Dik Mik departed during 1973, and Calvert ended his association with the band to concentrate on solo projects. Dettmar also indicated that he was to leave the band, so Simon House was recruited as keyboardist and violinist playing live shows, a North America tour and recording the 1974 album Hall of the Mountain Grill. Dettmar left after a European tour and emigrated to Canada, whilst Alan Powell deputised for an incapacitated King on that European tour, but remained, giving the band two drummers.

At the beginning of 1975, the band recorded the album Warrior on the Edge of Time in collaboration with Michael Moorcock, loosely based on his Eternal Champion figure. However, during a North American tour in May, Lemmy was caught in possession of amphetamine crossing the border from the US into Canada. The border police mistook the powder for cocaine and he was jailed, forcing the band to cancel some shows. Fed up with his erratic behaviour, the band dismissed the bass player replacing him with their long-standing friend and former Pink Fairies guitarist Paul Rudolph. Lemmy then teamed up with another Pink Fairies guitarist, Larry Wallis, to form Motörhead, named after the last song he had written for Hawkwind.

===1976–1978: Charisma era===
Calvert made a guest appearance with the band for their headline set at the Reading Festival in August 1975, after which he chose to rejoin the band as a full-time lead vocalist. Stacia chose to relinquish her dancing duties and settle down to family life. The band changed record company to Tony Stratton-Smith's Charisma Records and, on Stratton-Smith's suggestion, band management from Douglas Smith to Tony Howard.

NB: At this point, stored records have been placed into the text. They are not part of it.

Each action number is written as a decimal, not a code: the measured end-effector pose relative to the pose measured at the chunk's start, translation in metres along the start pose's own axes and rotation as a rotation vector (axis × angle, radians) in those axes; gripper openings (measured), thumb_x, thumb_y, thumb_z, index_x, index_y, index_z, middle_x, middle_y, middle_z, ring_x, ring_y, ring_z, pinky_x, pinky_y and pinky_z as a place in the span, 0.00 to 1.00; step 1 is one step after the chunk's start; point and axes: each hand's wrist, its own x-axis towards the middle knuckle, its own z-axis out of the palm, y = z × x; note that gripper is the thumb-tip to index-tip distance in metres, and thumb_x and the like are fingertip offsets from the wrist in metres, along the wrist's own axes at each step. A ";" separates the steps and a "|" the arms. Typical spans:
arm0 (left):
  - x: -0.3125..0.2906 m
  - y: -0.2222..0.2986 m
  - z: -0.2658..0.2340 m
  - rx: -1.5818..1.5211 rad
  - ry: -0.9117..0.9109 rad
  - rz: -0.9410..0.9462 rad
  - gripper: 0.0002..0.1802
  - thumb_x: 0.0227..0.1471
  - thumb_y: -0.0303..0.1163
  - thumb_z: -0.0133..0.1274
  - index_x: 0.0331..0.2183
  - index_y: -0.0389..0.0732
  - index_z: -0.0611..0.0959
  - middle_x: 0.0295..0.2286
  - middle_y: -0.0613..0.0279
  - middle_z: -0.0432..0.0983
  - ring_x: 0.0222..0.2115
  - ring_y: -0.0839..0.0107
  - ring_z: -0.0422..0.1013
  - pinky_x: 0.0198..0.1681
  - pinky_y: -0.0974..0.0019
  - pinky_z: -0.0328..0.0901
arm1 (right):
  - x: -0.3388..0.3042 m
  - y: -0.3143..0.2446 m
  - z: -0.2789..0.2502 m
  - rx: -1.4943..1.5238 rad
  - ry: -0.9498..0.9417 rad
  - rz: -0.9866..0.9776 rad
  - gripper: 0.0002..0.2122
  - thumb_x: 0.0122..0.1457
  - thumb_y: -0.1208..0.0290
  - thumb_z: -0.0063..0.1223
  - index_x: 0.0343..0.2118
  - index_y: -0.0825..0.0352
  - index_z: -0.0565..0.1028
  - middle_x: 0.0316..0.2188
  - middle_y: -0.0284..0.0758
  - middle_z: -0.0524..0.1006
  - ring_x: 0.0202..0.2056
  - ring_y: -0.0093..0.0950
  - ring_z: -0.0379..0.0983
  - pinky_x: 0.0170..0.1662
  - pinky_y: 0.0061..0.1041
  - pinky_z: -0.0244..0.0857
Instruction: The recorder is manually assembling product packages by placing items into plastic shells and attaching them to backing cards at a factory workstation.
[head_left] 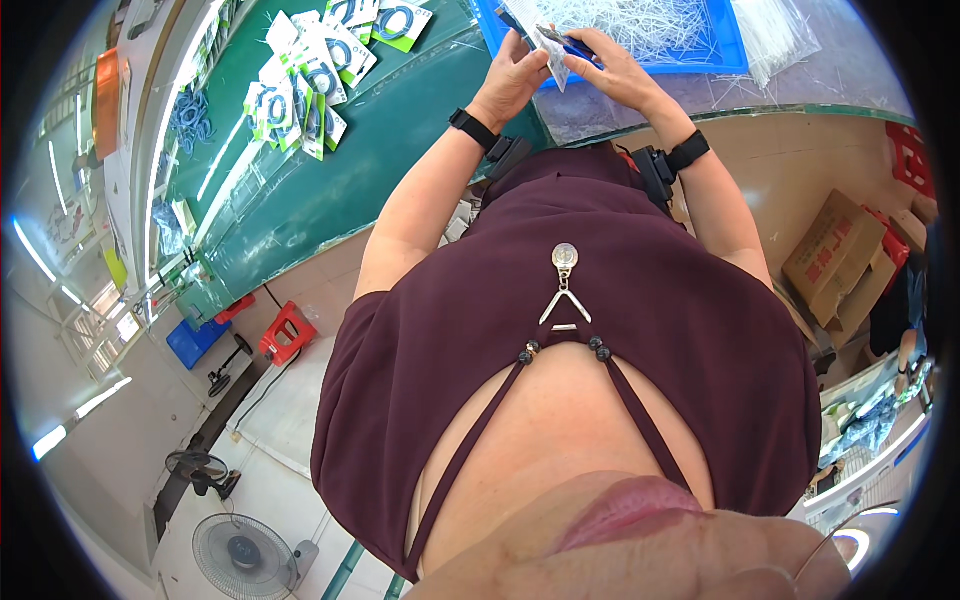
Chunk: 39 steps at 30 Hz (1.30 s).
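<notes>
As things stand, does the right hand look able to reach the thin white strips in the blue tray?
Probably yes: the right hand is near the open blue tray and nothing seems to cover the thin white strips, though that hand appears busy with the white card.

L forearm point(425, 185) & R forearm point(722, 185) are both extended fwd, bare, angled in twd each other. L hand point(518, 76) is raised, w/ thumb & fingers bent in a pinch. R hand point(622, 76) is held near it, level, fingers pointed twd L, thumb tucked under; other R fingertips can't be made out fully.
</notes>
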 end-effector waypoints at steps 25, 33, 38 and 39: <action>-0.001 0.004 -0.023 0.005 0.215 0.005 0.25 0.55 0.20 0.49 0.52 0.42 0.61 0.44 0.56 0.72 0.44 0.66 0.71 0.46 0.58 0.71 | -0.013 0.014 -0.003 -0.205 0.274 0.050 0.17 0.56 0.58 0.55 0.42 0.66 0.74 0.32 0.39 0.75 0.33 0.34 0.73 0.38 0.30 0.67; 0.003 -0.001 -0.025 -0.103 0.372 0.220 0.22 0.54 0.17 0.46 0.47 0.44 0.59 0.43 0.58 0.67 0.44 0.66 0.70 0.46 0.60 0.71 | -0.024 -0.015 0.006 -0.685 0.275 -0.110 0.18 0.51 0.60 0.59 0.43 0.64 0.74 0.33 0.37 0.74 0.37 0.38 0.71 0.41 0.34 0.64; 0.002 0.001 -0.017 -0.087 0.365 0.253 0.23 0.55 0.17 0.45 0.48 0.44 0.58 0.46 0.57 0.65 0.47 0.65 0.67 0.50 0.56 0.68 | -0.021 -0.015 0.009 -0.685 0.269 -0.136 0.18 0.51 0.59 0.59 0.43 0.64 0.74 0.33 0.36 0.74 0.37 0.37 0.71 0.41 0.34 0.64; 0.001 0.002 -0.014 -0.100 0.363 0.247 0.23 0.55 0.17 0.45 0.49 0.44 0.57 0.46 0.57 0.64 0.48 0.65 0.66 0.51 0.55 0.67 | -0.020 -0.014 0.010 -0.683 0.262 -0.120 0.18 0.51 0.59 0.59 0.43 0.64 0.74 0.33 0.36 0.74 0.37 0.37 0.71 0.41 0.34 0.64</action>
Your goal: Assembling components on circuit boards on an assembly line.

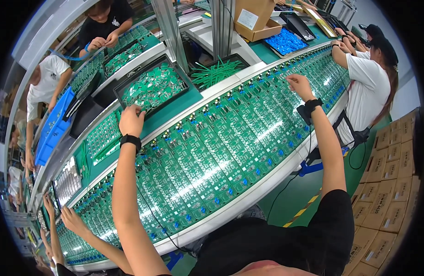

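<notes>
Circuit boards (pixel 207 161): right fingers (pixel 293 78) curl above, left fingers (pixel 135 108) beside tray (pixel 180 76); grips unclear.

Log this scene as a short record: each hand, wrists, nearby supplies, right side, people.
Left hand: at the near edge of a black tray of small green pieces
Right hand: above rows of green circuit boards; grip unclear
Wrists: dark band on each
Supplies: green strips, blue parts
Right side: stacked cardboard boxes
People: co-workers left and right
</notes>
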A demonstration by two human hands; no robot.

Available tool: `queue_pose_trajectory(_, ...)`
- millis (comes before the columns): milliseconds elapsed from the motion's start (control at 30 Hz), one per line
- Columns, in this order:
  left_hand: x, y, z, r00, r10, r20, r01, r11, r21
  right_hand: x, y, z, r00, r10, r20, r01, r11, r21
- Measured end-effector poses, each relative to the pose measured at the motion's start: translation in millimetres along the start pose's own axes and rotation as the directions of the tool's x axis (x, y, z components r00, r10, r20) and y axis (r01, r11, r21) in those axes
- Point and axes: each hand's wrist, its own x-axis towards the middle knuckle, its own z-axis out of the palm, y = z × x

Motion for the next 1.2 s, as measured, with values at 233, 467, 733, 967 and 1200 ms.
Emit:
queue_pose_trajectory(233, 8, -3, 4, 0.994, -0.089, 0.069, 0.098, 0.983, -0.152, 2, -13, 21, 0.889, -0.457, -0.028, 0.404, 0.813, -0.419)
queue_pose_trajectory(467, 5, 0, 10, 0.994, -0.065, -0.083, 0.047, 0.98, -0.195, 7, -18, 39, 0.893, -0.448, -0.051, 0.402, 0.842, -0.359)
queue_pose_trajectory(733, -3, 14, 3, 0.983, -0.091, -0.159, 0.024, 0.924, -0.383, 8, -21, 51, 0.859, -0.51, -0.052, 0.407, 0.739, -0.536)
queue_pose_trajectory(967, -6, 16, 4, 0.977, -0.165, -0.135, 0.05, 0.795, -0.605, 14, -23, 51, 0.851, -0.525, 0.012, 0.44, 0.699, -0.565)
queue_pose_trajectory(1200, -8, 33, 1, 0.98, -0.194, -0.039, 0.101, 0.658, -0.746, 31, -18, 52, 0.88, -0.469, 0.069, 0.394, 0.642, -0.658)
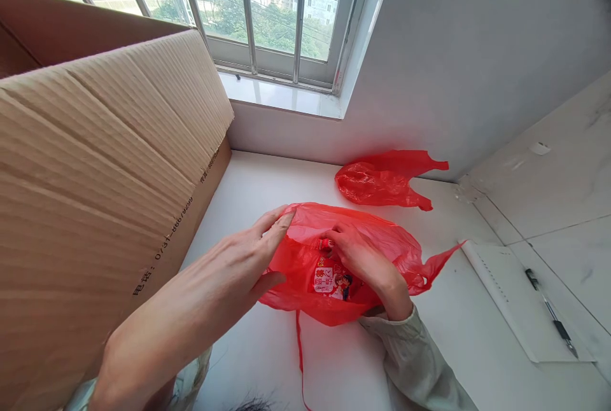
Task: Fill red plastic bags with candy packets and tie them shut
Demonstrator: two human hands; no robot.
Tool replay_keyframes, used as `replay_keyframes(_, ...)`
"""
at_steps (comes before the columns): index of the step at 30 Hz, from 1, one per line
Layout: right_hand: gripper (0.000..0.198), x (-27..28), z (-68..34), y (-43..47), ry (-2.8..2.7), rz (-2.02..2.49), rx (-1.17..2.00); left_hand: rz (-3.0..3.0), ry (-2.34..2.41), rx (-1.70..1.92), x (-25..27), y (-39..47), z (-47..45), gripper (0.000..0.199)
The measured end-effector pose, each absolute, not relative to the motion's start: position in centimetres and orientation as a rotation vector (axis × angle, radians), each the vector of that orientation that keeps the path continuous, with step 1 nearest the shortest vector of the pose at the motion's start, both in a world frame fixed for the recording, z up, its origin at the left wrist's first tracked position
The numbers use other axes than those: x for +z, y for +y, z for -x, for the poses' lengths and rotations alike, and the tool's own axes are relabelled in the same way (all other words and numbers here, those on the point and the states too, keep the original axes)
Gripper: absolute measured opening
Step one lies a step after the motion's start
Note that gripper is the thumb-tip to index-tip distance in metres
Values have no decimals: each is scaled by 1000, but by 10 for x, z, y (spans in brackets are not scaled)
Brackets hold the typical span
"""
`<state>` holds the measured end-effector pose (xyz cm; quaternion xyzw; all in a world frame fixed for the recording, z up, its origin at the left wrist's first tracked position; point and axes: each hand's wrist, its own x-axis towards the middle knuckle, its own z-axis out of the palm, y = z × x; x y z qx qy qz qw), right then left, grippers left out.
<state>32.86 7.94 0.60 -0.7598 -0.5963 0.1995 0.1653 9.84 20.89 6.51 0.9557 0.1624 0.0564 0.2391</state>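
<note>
A red plastic bag [396,239] lies on the white tabletop with its mouth spread toward me. At the bag's left rim is my left hand [260,249], its fingers stretched out and the thumb apart from them, touching the plastic. My right hand [358,252] reaches inside the bag, fingers bent around the upper end of a red printed packet [325,278]. White lettering and a cartoon figure show on the packet. Part of the right hand's grip is hidden by its own fingers, and the bag's deeper contents are covered.
A big cardboard box [119,163] stands at the left, flap folded outward. Behind the bag, another red plastic bag [377,182] lies against the wall. A notebook [506,290] with a pen [551,312] rests at the right. A barred window [272,23] is at the back.
</note>
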Motion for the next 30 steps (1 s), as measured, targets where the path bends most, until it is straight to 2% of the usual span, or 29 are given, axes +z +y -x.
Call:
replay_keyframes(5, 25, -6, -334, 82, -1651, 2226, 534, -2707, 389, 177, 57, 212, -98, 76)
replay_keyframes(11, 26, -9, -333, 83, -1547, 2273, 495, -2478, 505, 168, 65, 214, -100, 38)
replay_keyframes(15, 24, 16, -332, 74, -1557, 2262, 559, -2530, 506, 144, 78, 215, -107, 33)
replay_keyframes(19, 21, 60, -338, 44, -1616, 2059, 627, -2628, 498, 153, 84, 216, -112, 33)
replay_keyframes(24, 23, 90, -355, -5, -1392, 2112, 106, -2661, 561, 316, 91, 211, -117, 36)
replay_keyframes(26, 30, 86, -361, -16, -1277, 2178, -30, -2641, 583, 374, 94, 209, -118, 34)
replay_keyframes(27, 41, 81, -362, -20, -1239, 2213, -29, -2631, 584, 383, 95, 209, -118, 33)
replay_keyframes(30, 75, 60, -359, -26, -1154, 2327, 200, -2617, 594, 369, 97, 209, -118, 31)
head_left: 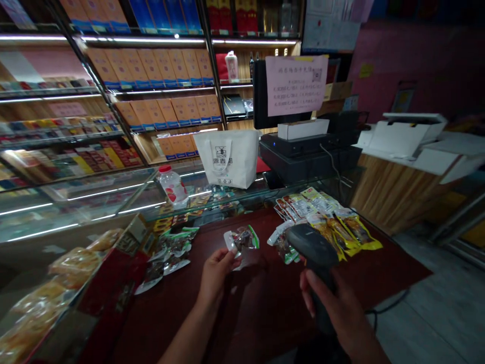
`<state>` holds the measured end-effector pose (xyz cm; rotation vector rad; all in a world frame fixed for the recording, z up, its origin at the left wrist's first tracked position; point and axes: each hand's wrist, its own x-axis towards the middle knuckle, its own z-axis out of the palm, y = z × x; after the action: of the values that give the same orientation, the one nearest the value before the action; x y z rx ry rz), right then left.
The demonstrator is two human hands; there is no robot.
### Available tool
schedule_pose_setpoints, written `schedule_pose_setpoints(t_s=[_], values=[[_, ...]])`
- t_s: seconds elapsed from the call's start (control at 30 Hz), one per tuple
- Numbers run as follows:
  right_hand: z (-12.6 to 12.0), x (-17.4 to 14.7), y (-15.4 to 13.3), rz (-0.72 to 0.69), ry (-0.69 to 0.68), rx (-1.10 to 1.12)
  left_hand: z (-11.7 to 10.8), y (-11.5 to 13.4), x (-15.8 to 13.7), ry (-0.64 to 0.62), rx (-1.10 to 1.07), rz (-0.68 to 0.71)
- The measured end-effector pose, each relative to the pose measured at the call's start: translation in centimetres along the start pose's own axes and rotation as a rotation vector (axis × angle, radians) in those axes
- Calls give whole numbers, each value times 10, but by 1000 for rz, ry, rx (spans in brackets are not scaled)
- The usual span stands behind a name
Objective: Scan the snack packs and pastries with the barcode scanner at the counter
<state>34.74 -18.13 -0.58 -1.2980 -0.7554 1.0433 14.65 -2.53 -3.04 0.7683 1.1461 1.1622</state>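
My left hand (pixel 219 269) pinches the near-left corner of a small clear snack packet (pixel 243 237) with a green edge and dark pieces inside. In my right hand (pixel 333 298) is a dark barcode scanner (pixel 312 245), its fingers wrapped round the handle and its head above the dark red counter top (pixel 261 303). Behind the scanner head, partly hidden, lie similar clear packets (pixel 284 247). More of these green-edged packets (pixel 172 250) are piled left of my left hand. Right of the scanner, yellow snack packets (pixel 354 230) lie in a row.
An open carton (pixel 113 273) holds bagged bread (pixel 78 260) at the left. On the glass counter stand a red-capped plastic bottle (pixel 172 187), a white bag (pixel 230 159) and a monitor (pixel 261 96) with a paper sign (pixel 295 83). A cable (pixel 390 306) hangs at the right.
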Motion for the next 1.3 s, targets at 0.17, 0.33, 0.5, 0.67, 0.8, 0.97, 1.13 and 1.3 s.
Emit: schedule_pose_setpoints(t_s=[0.17,0.33,0.5,0.67,0.8,0.97,1.13,1.3], values=[[-28,3,-11,-27,264,123,47,-1,32,-75,-16,-126],[-41,-1,-8,-23,285,130,83,-4,68,-100,18,-131],[-48,-1,6,22,250,72,105,-14,91,-161,137,-148],[-47,-8,8,46,237,16,97,-20,80,-296,326,-49],[-56,-11,12,103,217,-97,57,-16,62,-249,531,168],[-74,5,32,135,179,-110,-31,19,48,52,828,495],[-63,15,35,72,141,-90,-119,70,42,438,1478,547],[-29,5,9,-1,88,-130,-152,84,52,478,1754,368]])
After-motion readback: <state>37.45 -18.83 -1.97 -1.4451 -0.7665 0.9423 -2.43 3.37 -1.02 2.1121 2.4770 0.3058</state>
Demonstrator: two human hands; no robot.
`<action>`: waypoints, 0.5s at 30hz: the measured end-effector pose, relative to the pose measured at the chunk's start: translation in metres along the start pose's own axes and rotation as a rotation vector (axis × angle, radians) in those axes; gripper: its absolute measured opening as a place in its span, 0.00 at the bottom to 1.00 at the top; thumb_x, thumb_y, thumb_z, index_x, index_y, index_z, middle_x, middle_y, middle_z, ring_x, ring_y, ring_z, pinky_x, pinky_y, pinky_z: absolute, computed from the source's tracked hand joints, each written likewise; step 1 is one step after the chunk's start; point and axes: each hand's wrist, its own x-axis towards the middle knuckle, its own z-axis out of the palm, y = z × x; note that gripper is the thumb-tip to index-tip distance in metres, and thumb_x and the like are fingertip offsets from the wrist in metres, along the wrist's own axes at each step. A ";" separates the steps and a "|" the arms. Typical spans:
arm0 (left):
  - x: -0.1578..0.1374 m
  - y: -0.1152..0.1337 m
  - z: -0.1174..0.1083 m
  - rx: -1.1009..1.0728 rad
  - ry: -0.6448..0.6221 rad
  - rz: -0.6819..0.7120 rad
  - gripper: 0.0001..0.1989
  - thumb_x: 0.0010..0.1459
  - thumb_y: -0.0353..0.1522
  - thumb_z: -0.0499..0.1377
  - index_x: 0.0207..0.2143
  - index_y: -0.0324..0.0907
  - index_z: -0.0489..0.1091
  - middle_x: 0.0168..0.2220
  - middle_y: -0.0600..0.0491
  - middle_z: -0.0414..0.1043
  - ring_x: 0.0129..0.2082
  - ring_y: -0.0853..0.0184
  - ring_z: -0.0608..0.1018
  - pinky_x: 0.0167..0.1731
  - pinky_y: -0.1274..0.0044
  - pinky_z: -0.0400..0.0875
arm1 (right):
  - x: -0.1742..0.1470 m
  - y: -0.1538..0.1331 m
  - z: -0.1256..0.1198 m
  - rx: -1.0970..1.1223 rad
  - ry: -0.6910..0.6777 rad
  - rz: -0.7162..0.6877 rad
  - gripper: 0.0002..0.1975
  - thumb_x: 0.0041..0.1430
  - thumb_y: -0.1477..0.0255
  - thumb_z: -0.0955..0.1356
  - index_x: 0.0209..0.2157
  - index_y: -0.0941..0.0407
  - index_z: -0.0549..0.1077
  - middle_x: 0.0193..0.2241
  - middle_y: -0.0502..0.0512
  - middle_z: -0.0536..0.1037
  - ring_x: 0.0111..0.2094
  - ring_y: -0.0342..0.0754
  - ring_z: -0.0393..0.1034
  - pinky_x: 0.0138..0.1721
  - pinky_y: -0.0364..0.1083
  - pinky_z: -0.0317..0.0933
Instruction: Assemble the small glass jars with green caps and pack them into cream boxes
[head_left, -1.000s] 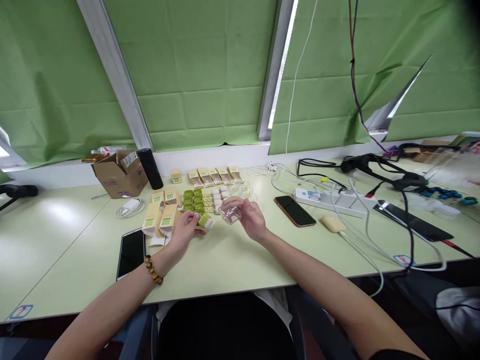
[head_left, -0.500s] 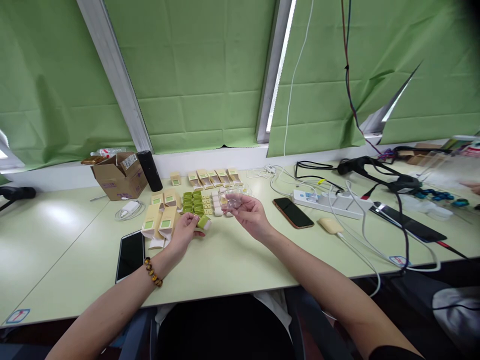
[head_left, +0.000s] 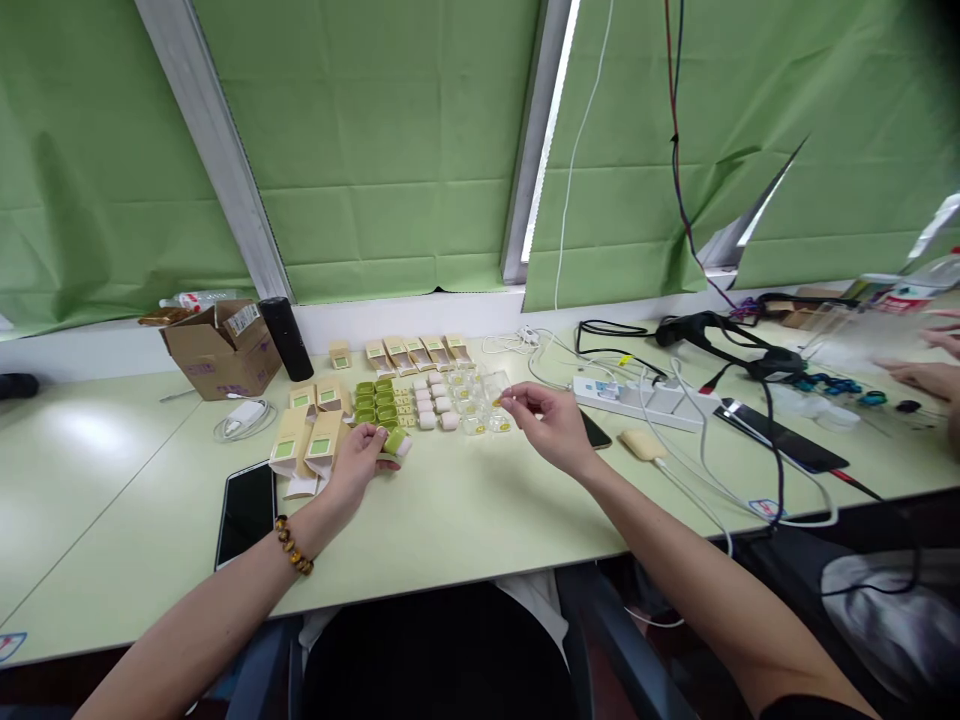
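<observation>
My left hand [head_left: 358,462] rests on the table and grips a small green case with a white end [head_left: 395,442], beside cream cartons with green labels [head_left: 304,442]. My right hand [head_left: 553,422] hovers further right, thumb and finger pinched on a clear plastic piece [head_left: 498,401] at the edge of a cluster of clear pieces [head_left: 472,390]. Between the hands lie rows of green cases [head_left: 375,402] and pale small blocks [head_left: 433,405]. A back row of open beige cartons [head_left: 412,352] stands behind them.
A black phone [head_left: 244,510] lies at my left forearm. Cardboard box [head_left: 217,350], black cylinder [head_left: 285,338] and a charger [head_left: 241,417] sit back left. A power strip [head_left: 645,400], a second phone [head_left: 598,430], cables and a black headset [head_left: 720,335] fill the right. Another person's hands [head_left: 930,375] work at far right.
My right hand has carried the clear piece from the table's middle to the right, over to the cluster of clear pieces. The left hand keeps its hold on the green case.
</observation>
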 end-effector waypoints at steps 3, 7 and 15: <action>0.002 -0.002 -0.001 -0.001 0.000 -0.014 0.22 0.55 0.45 0.73 0.34 0.40 0.68 0.32 0.49 0.79 0.30 0.65 0.82 0.28 0.74 0.81 | -0.015 0.011 -0.021 -0.624 -0.223 -0.038 0.14 0.69 0.65 0.66 0.38 0.55 0.82 0.28 0.56 0.83 0.29 0.49 0.75 0.31 0.46 0.57; 0.003 -0.005 -0.003 0.003 -0.003 -0.001 0.24 0.54 0.47 0.73 0.34 0.40 0.68 0.33 0.49 0.79 0.31 0.64 0.82 0.28 0.73 0.82 | -0.031 0.015 -0.026 -1.033 -0.455 0.003 0.15 0.70 0.72 0.63 0.39 0.55 0.82 0.37 0.60 0.87 0.39 0.53 0.81 0.30 0.45 0.51; 0.002 -0.003 -0.002 -0.002 0.000 -0.009 0.23 0.55 0.46 0.73 0.33 0.40 0.68 0.34 0.48 0.79 0.32 0.65 0.82 0.28 0.74 0.82 | -0.032 0.019 -0.009 -1.186 -0.610 -0.013 0.15 0.70 0.77 0.62 0.37 0.59 0.81 0.36 0.66 0.86 0.38 0.56 0.82 0.30 0.45 0.53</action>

Astounding Sounds, Amazing Music is the first album of this era. On the eve of recording the follow-up "Back on the Streets" single, Turner was dismissed for his erratic live playing and Powell was deemed surplus to requirements. After a tour to promote the single and during the recording of the next album, Rudolph was also dismissed, for allegedly trying to steer the band into a musical direction at odds with Calvert and Brock's vision.

Adrian "Ade" Shaw, who, as bass player for Magic Muscle, had supported Hawkwind on the Space Ritual tour, came in for the 1977 album Quark, Strangeness and Charm. The band continued to enjoy moderate commercial success, but Calvert's mental illness often caused problems. A manic phase saw the band abandon a European tour in France, while a depression phase during a 1978 North American tour convinced Brock to disband the group. In between these two tours, the band had recorded the album PXR5 in January 1978, but its release was delayed until 1979.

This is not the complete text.